Having the right connections means that when you whine, others listen. Regulators in Washington are now keeping an eye on possible market manipulation by social media groups. The digital investment app Robinhood, which has helped open up the stock market to a wider public, last week restricted trades in GameStop, allowing investors to sell but not to buy, a sure way of pushing share prices down. The company insists that this was for technical reasons rather than from a desire to protect hedge funds. Small investors have, however, taken out a class action against Robinhood for “knowingly manipulating the market”.
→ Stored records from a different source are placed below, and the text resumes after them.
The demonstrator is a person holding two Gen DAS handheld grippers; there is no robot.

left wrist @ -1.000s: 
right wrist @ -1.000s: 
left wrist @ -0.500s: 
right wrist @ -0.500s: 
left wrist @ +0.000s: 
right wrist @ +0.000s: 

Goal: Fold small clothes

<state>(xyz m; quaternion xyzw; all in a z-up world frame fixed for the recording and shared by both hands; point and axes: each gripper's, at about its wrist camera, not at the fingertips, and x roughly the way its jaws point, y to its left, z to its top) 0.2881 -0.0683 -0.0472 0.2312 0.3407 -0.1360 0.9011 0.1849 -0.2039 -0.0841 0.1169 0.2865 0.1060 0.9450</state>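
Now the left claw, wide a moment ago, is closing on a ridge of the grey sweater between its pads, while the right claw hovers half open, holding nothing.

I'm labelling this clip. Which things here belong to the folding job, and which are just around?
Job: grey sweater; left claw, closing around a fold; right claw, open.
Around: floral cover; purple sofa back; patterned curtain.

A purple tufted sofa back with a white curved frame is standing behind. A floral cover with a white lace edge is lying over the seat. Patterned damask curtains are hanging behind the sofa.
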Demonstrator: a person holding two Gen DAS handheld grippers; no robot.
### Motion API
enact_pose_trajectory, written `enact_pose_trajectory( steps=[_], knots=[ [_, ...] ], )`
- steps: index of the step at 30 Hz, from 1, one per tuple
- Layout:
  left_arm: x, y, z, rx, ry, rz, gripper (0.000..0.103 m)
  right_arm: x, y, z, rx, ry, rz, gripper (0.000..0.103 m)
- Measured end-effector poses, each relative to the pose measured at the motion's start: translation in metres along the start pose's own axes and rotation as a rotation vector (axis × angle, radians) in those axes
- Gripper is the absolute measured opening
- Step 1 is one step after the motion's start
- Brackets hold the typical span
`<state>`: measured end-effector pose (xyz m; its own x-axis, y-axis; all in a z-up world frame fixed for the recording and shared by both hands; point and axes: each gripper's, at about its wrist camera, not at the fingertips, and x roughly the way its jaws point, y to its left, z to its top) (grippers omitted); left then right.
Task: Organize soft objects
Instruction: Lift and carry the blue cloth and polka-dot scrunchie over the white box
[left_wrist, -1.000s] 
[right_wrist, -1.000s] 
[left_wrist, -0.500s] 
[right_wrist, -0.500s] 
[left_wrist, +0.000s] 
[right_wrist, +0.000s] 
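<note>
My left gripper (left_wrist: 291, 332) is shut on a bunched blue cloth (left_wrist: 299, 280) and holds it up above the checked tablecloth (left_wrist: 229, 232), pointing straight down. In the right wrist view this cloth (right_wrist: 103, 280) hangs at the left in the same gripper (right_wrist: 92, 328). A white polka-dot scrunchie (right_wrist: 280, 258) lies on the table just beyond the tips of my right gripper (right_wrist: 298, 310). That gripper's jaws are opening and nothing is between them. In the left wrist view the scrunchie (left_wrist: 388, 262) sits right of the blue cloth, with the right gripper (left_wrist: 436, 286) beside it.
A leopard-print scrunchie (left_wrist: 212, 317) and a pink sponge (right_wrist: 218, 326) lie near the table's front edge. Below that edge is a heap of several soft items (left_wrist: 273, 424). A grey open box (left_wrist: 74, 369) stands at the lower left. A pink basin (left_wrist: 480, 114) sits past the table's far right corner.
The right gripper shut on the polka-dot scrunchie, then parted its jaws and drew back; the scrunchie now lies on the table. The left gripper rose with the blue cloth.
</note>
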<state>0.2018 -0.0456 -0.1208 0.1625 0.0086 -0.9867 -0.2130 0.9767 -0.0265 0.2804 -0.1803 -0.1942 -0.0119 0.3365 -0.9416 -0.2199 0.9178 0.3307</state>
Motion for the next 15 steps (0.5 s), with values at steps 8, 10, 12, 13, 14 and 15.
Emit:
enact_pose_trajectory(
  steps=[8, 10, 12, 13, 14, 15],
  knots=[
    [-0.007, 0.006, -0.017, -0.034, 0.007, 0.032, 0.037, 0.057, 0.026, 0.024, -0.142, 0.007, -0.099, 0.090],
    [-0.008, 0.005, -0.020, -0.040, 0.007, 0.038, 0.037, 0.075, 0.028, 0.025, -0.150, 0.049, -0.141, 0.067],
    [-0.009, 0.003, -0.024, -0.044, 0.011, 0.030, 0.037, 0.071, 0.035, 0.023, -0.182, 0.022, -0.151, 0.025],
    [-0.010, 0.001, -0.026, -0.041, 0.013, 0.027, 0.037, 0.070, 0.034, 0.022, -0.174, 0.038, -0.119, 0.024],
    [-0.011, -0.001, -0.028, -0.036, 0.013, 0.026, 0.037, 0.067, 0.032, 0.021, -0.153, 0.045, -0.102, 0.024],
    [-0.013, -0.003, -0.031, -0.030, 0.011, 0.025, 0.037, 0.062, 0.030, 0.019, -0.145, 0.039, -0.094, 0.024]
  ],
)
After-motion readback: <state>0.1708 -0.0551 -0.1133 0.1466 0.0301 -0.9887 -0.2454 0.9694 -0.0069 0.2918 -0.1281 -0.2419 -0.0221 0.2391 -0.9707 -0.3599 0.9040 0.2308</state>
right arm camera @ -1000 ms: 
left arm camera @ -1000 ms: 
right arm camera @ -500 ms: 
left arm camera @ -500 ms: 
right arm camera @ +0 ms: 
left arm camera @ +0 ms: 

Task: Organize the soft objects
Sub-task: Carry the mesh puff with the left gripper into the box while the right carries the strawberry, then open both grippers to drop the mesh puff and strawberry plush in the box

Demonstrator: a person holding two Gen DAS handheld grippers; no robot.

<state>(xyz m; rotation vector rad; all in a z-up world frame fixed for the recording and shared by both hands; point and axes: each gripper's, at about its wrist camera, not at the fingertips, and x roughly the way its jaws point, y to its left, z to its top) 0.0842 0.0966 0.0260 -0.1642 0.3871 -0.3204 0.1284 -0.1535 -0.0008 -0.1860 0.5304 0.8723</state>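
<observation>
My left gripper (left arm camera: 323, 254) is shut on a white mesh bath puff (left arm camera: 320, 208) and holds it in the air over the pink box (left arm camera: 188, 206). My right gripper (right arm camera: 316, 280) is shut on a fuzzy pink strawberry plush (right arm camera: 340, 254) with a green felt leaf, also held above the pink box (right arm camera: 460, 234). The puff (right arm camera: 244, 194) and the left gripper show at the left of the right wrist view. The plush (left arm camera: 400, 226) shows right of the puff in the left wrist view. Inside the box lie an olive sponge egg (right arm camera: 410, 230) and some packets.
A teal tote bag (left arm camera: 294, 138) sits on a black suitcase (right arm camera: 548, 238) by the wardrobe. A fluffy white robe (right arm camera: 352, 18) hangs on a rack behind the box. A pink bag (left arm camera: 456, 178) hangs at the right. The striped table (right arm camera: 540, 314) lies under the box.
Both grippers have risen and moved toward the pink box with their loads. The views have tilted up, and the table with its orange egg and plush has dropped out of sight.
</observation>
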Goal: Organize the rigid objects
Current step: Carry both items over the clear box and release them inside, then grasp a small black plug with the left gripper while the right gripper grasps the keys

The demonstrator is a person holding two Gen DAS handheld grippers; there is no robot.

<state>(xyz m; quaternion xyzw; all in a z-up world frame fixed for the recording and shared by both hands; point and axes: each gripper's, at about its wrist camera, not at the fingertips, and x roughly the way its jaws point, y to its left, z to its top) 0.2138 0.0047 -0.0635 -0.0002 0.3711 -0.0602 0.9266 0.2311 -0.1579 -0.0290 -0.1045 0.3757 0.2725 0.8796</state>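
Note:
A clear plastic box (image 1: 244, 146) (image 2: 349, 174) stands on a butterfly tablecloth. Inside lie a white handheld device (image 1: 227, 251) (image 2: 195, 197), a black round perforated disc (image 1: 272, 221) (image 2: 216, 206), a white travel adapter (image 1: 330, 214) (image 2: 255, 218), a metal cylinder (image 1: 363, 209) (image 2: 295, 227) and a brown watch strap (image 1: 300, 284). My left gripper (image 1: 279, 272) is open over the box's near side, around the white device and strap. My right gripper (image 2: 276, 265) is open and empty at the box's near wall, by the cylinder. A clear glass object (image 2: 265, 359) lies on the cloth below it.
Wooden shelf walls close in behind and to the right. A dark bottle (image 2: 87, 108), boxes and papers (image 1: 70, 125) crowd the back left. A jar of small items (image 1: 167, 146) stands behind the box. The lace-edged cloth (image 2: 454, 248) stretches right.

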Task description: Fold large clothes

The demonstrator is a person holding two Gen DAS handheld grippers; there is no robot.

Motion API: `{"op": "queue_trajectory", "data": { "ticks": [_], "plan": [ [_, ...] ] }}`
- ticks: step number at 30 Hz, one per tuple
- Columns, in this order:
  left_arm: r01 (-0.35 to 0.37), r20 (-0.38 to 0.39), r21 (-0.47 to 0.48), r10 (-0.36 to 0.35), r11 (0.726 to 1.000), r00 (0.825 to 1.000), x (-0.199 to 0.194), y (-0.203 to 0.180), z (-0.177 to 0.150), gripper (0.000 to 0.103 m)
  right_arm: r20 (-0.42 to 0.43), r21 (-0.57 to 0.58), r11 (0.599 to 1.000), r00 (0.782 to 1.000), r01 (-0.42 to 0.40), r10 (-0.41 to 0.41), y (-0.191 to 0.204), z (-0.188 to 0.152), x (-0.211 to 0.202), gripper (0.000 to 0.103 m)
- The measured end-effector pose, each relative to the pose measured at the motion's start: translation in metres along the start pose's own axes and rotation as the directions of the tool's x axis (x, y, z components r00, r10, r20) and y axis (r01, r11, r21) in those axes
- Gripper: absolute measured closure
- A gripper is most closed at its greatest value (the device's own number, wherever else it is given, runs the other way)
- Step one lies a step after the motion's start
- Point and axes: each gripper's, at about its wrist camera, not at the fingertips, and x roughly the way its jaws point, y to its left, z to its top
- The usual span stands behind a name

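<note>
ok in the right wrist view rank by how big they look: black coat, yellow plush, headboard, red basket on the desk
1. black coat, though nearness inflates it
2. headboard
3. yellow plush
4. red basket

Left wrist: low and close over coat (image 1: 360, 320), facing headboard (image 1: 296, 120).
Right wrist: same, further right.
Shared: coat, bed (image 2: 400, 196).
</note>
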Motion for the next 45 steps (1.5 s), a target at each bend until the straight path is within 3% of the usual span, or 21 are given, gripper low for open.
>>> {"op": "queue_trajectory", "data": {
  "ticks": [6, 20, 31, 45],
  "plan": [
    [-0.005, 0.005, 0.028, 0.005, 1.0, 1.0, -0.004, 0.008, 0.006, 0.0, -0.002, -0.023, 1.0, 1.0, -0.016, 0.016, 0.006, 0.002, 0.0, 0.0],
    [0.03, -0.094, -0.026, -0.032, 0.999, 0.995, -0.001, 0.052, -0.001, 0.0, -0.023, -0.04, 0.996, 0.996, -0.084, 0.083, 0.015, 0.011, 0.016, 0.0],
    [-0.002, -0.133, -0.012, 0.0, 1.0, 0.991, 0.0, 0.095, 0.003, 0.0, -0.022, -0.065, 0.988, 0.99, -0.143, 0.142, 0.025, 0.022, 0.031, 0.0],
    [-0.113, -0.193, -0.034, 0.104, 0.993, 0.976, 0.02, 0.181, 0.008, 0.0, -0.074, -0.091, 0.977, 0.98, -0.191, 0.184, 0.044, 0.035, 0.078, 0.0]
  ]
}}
Discord, an online platform, banned wallstreetbets from its servers for spreading “hate speech, glorifying violence and spreading misinformation”. By all accounts, group members indulged in racism and homophobia. Its founder, who was expelled earlier this year, claims that some moderators “were straight-up white supremacists”. It’s quite a coincidence, though, that the group should be taken down for “hate speech” on the day that big investors lost so much money. At the same time, the relationship between such groups and regressive politics shows how much Wall Street has become associated with liberals and how much of the anger against big corporations has been hoovered up by the populist right.

Discord’s action demonstrates again the power of tech companies to shut down groups or discussions that those with power and influence find troublesome. It demonstrates, too, how campaigns against “hate speech” or “misinformation” can become means of throttling much wider forms of challenges to authority.

There might be something cathartic in watching the wolves of Wall Street themselves beeing savaged, but we should not romanticise the Reddit geeks. This was not an “uprising” or “the French Revolution of finance”, as Donald Trump’s former communications director Anthony Scaramucci absurdly described it, but a scheme to play professional investors at their own game.

Many of the players are undoubtedly unsavoury figures with regressive politics. Their actions do nothing to challenge the inanities of the stock market or to diminish the miseries the market imposes on so many people’s lives. On the contrary, what the GameStop affair reveals are the frailties of the contemporary challenge to power.